*** Opening RECORDED DATA ***
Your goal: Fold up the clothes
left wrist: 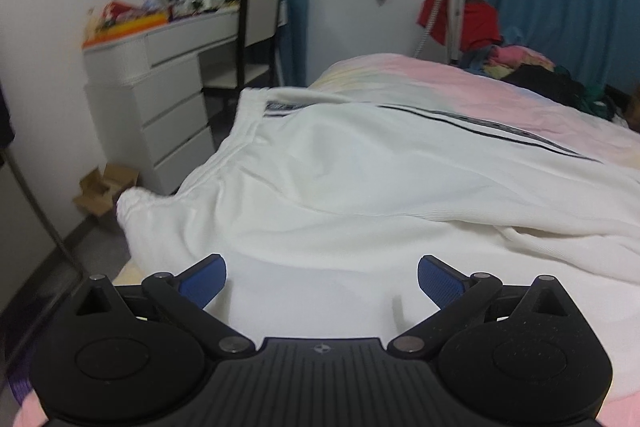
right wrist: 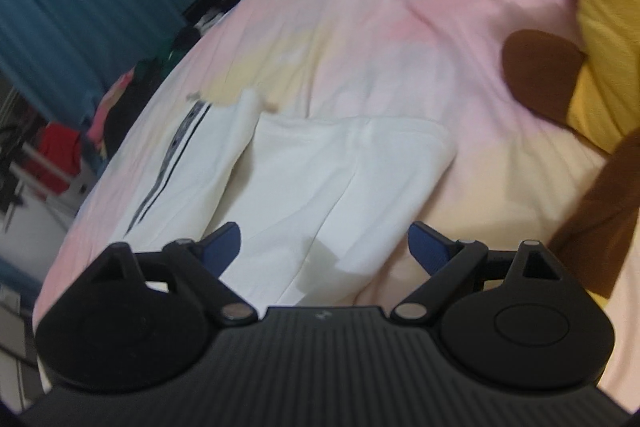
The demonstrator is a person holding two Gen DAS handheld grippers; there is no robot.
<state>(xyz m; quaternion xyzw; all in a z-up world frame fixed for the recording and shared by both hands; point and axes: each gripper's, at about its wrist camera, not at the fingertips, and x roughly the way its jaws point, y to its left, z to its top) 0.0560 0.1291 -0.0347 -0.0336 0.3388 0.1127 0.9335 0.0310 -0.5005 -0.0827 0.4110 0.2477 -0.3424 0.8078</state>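
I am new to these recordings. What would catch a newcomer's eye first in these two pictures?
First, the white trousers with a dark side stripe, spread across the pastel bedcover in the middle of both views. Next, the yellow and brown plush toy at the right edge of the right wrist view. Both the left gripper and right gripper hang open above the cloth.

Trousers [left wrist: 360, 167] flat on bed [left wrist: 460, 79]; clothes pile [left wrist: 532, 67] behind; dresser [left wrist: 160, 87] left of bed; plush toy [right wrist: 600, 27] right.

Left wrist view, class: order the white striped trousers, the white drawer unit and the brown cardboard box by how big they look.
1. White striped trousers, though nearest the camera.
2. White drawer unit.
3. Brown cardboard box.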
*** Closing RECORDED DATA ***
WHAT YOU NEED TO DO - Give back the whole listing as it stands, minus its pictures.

RESULT OF THIS TASK -
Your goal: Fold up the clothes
left wrist: 
right wrist: 
The demonstrator is a person holding two Gen DAS handheld grippers; there is no robot.
<state>(xyz m; quaternion xyzw; all in a z-up world frame fixed for the recording and shared by both hands; point and axes: each gripper's, at about its wrist camera, not at the fingertips, and x roughly the way its jaws point, y to its left, z to its top) 0.0560 0.1291 -0.0347 -0.0336 0.3388 0.1127 0.9335 0.0310 -0.5005 -0.0827 0.4110 0.2477 -0.3424 0.8078</state>
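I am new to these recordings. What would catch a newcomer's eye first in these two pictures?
First, the white trousers with a dark side stripe, spread across the pastel bedcover in the middle of both views. Next, the yellow and brown plush toy at the right edge of the right wrist view. Both the left gripper and right gripper hang open above the cloth.

Trousers [left wrist: 360, 167] flat on bed [left wrist: 460, 79]; clothes pile [left wrist: 532, 67] behind; dresser [left wrist: 160, 87] left of bed; plush toy [right wrist: 600, 27] right.

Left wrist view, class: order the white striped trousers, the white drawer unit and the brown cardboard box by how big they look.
1. White striped trousers, though nearest the camera.
2. White drawer unit.
3. Brown cardboard box.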

There's nothing left to add to the answer.